Я, попривыкший к его компании и искренне заинтересованный, уже не так страшился, поэтому спокойно сел рядом.
– Мы с сёстрами в деревне тогда жили, – начал дед, – дома у нас друг напротив друга стояли, через дорогу перейдёшь и уже в гостях. А по вечерам, когда на столбах по селу уже фонари зажигают, любили мы на лавочке около забора собираться, да разговаривать по полночи. Вот так сидим один раз, и тут, откуда не возьмись, приходит котёнок: небольшой, серый в коричневую полоску. Сразу к нам на лавочку запрыгивает, ласкается, но не на колени садится, как обычно, а всё норовит за спину залезть. Мы – дело понятное – не пускаем, ещё расцарапает сзади чего ненароком, сестра его хвать, на руки взяла, да чуть не закричала: пахло от него так, что голова начинала болеть, то ли болотом, то ли рыбой какой-то протухшей, но дышать было тяжело и противно, даже на кашель пробивало. А наша домашняя кошка тоже по ночам любила бродить, и только она этого котёнка заметила, так сразу зашипела, да настолько громко, что сестры вздрогнули. На лавочку мы его больше не пускали, так и сидели – его отгоняли, пока сосед с работы по улице не пошёл…
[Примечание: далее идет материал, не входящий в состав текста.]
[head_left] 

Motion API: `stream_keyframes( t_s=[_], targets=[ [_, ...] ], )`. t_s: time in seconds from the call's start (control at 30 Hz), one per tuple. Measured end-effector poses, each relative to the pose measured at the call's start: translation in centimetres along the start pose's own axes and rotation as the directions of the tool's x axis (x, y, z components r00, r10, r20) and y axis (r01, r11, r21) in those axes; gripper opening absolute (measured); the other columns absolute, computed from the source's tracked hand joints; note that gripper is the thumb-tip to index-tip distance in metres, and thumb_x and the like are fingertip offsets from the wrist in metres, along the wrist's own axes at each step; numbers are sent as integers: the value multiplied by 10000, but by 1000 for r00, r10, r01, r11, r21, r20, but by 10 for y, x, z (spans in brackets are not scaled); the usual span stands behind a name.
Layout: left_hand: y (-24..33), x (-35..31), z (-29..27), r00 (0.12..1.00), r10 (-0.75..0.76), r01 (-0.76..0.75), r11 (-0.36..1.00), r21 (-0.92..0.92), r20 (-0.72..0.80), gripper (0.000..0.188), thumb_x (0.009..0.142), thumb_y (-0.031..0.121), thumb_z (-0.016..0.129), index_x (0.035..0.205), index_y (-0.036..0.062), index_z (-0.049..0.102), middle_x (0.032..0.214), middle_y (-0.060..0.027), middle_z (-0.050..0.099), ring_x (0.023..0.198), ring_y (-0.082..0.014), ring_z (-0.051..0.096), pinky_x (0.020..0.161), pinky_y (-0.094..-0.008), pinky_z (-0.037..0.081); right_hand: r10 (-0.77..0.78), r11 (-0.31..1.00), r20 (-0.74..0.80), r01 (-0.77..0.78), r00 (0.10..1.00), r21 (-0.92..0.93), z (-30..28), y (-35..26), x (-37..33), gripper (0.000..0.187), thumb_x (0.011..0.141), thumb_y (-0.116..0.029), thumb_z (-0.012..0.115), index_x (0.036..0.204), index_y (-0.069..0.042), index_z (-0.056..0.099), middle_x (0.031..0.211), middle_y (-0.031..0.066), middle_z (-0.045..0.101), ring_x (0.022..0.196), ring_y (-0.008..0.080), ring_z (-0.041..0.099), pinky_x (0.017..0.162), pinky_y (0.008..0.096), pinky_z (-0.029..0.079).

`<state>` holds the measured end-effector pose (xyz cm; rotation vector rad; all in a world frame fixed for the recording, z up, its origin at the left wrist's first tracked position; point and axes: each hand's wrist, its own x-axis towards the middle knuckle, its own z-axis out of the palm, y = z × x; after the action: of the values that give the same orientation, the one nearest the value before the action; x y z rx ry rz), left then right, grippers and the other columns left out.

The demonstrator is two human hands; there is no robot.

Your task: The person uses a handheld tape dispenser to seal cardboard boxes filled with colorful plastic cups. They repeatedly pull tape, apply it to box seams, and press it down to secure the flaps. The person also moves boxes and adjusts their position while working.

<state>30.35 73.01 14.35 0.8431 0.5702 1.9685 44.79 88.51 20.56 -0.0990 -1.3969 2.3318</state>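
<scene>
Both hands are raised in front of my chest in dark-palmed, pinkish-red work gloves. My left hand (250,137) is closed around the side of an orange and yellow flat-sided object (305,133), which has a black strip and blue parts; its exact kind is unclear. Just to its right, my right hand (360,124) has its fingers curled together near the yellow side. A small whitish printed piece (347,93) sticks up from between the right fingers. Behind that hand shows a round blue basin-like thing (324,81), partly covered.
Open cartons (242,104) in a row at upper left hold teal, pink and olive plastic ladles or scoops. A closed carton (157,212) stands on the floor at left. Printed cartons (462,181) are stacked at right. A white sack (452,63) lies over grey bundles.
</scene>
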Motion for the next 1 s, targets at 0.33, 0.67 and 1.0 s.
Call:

– На соседа набросился? – спросил я.
– Нет, – Геннадий поднял указательный палец и покачал им. – С соседом шла его собака – немецкая овчарка – здоровая жуть, но добрая, всех детей любила. Как нас издалека завидела, так сразу побежала здороваться, руки облизывать. И вот бежит она, а кот ей поперёк дороги встал и как зашипит! Она остановилась и начала присматриваться. Мы уж думали всё, попал котик, сейчас она его прям так и разорвёт на части, но не тут-то было! Он ещё громче шипеть начал, собака заскулила, попятилась назад и рванула к хозяину. Сёстры меня по плечу похлопали, говорят, мол, давай на веранде посидим, пока этот верзила пушистый не уйдёт, а он как будто нас услышал, под калиткой пролез и припустил через весь двор прямо к дверям веранды, мы за ним. Подходим, и ведь уверены были, что котяра уже все галоши внутри веранды пометил, а он сел на крыльце, в открытую дверь не заходит, только мяукает. Ещё раз посмотрели на него да махнули рукой и внутрь зашли. Закрываю я дверь, а на ней, с обратной стороны мелом нарисован крест христианский, на праздник какой рисовали или обычай деревенский – не знаю. Вот тут у меня руки-то и затряслись, а кот вдруг раз, и в дверь скрестись начал. Я в ужасе задвинул засов и отошёл вглубь веранды. Сёстры между собой шепчутся, самим страшно до жути, но виду не подают, я тоже в храбреца играю, а сам молитвы в голове перебираю. Кот вроде затих, и только я собрался выдохнуть с облегчением, как этот гад в окно ударился! Подпрыгнул и стукнул по нему коготками. Мы с сёстрами переглянулись и без слов с веранды домой забежали. Так я у них до глубокой ночи и просидел, а потом побежал домой без оглядки, одно только успел заметить – полнолуние было, луна огромная, круглая как часы, ни тучки на небе, всё черным-черно и только этот диск, как глаз какой-то из космоса на меня смотрит.